From the Archives of Harvard Medical School

The Medical School's new dean, Robert H. Ebert, here announces the dissolution of the Department of Legal Medicine, stating that the training of medical examiners would be handled better by hospitals, and the appointment of William J. Curran, as visiting professor in health law.  

On June 30, 1967, Harvard's Department of Legal Medicine was phased out completely.  The intention was that the future training of medical examiners would become the responsibility of the pathology departments of hospitals and a different type of individual would then be found to work in the academic disciplines of both law and medicine.  The holdings of the Magrath Library were brought into the Countway Library of Medicine.  The last of the seminars in homicide investigation was given at Harvard in May 1967; the program moved to Baltimore and came under the care of the Harvard Associates in Police Science.  The Nutshell Studies were then loaned to the Medical Examiner's Office in Baltimore for use in the seminars.

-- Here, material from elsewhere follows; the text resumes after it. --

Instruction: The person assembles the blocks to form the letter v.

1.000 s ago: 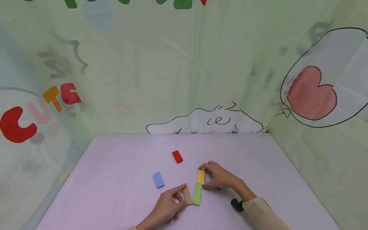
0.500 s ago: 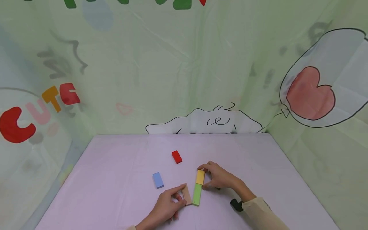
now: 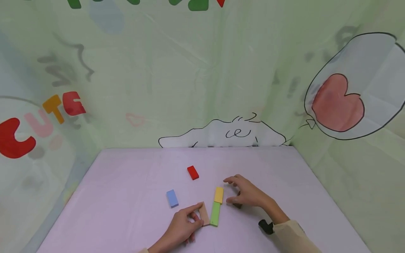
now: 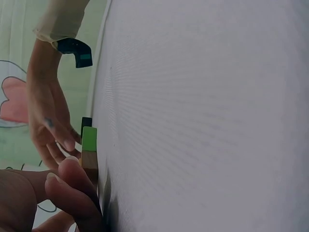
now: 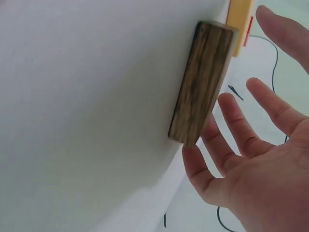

In 1968, William J. Curran (1925-1996), a legal scholar who had formerly been associated with the Department of Legal Medicine, became the Lee Professor, in a joint appointment to function as "liaison between the faculties of medicine, public health and law so that more fruitful exchanges can be made at student and faculty levels."  He held that chair until 1991 and was later succeeded by Dan W. Brock.

Robert D. Truog currently holds the Frances Glessner Lee Professorship and was named director of the Medical School's Center for Bioethics in 2014.